Immagine del redattore: Eugeni MarcoEugeni Marco

Aggiornamento: 10 apr 2021

"Ai posteri l'ardua sentenza", la celebre frase presente nell'opera manzoniana "Il cinque maggio", descrive con 4 semplici parole il valore e l'immensità della vita terrena umana, che si riduce con il ricordo che lasciamo di noi una volta lasciato questo corpo. Esattamente 15 anni fa però morì un uomo che molto più di altri ha vissuto a pieno la propria vita, l'emblema dell'eccesso nel mondo del calcio e dello sport, una personalità così spigliata da suscitare al contempo odio e amore, che nel bene o nel male ha lasciato un grandissimo ricordo di sé.


Quest'uomo è George Best, uno dei più grandi campioni nella storia del calcio, spesso messo sotto la luce dei riflettori per le sue abitudini extra-campo e non per il grande talento messo in mostra. Se per il sottoscritto il nordirlandese è il più grande numero 7 di sempre, altri assimilano la sua figura solo agli eccessi con l'alcool e le donne.


Questo rappresenta il grande spaccato della propria memoria: c'è chi lo idolatra per le sue gesta e chi per le sue abitudini, 2 facce della stessa medaglia, anzi, dello stesso uomo, capaci di incidere con decisione il nome di George Best non solo nella storia del calcio, ma dell'umanità intera.


Dopo il Papa e Gesù, Best è una delle personalità più riconoscibili di sempre. Nato nel 1946, solamente 25 anni dopo la costituzione dell'Irlanda del Nord, il "bad boy" per eccellenza per i suoi connazionali è stato molto più di un atleta, una nazione da sempre divisa e pronta alla guerra a causa delle divergenze fra protestanti e cattolici è riuscita ad unirsi ed abbracciarsi senza grandi distinzioni grazie a quest'uomo.

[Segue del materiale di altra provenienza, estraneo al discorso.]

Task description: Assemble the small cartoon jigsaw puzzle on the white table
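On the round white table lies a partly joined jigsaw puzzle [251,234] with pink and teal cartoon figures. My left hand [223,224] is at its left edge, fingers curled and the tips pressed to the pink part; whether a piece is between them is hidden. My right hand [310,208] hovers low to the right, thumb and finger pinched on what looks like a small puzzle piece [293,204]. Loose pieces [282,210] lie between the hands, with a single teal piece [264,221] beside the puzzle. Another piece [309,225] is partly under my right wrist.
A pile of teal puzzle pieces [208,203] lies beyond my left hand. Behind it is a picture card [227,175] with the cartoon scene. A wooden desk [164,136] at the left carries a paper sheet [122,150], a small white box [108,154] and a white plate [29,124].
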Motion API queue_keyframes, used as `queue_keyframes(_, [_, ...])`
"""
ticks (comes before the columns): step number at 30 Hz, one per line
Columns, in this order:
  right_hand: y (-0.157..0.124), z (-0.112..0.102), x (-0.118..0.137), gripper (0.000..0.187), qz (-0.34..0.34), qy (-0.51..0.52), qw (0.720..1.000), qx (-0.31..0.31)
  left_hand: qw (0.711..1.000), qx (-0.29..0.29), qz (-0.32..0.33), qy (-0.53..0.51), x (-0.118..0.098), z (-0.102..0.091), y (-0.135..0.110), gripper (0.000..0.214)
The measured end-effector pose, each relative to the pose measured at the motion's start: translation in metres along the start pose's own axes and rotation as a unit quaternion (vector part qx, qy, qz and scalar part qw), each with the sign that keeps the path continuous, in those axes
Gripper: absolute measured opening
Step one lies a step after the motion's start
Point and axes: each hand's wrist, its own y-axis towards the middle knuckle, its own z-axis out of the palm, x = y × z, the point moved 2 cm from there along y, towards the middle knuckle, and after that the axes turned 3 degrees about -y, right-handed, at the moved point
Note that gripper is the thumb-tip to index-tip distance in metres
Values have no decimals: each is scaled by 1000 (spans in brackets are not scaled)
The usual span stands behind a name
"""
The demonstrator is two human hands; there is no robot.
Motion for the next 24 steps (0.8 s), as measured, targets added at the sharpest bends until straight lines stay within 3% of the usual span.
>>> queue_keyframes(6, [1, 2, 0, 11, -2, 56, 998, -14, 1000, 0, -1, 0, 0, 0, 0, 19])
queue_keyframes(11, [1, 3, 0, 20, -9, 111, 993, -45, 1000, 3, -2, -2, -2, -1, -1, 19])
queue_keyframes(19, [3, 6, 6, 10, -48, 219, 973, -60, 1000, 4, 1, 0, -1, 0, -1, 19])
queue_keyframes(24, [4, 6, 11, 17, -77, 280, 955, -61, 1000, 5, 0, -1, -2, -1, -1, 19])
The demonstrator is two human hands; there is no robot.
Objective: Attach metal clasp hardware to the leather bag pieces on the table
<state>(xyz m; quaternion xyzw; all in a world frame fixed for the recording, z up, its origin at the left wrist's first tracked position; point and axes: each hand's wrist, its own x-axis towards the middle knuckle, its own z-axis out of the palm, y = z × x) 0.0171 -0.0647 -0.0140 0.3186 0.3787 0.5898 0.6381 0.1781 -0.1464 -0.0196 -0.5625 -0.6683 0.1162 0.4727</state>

Legato per 11 anni al Manchester United e a quello specifico numero di maglia, conscio di quanto fosse grande l'eredità della maglia che ha portato addosso, denigrò ogni altro giocatore che indossò i colori dei "Red Devils" con la 7 sulle spalle, tranne un ragazzino arrivato dall'esotica Madeira, del quale ha parlato come suo naturale ed unico erede.


Un colibrì con la forza di una montagna, le sue abilità in campo rappresentavano perfettamente il suo modo di vivere la vita, sembrava in grado di volare sopra ogni problema. Problemi che, rappresentati in campo dai suoi avversari, era stato quasi sempre in grado di superare, meno nella quotidianità.


In una società degli anni '60 e '70 sede del progresso, del lavoro e del materialismo, Best ha rappresentato la voglia di evasione di molti, l'uomo che si trovava al di fuori degli schemi, la parte repressa di tutti noi, uomini troppo razionali per poterla far emergere.


Tutte queste piccole considerazioni possono far cogliere la grandezza di George Best, che se a Manchester è un'istituzione, a Belfast è religione, una presenza più ingombrante della Regina. Per questo la piccola capitale nordirlandese può essere descritta come il museo a cielo aperto del "quinto Beatles", ormai da anni sede di innumerevoli opere d'arte che hanno l'obiettivo di commemorare la sua vita.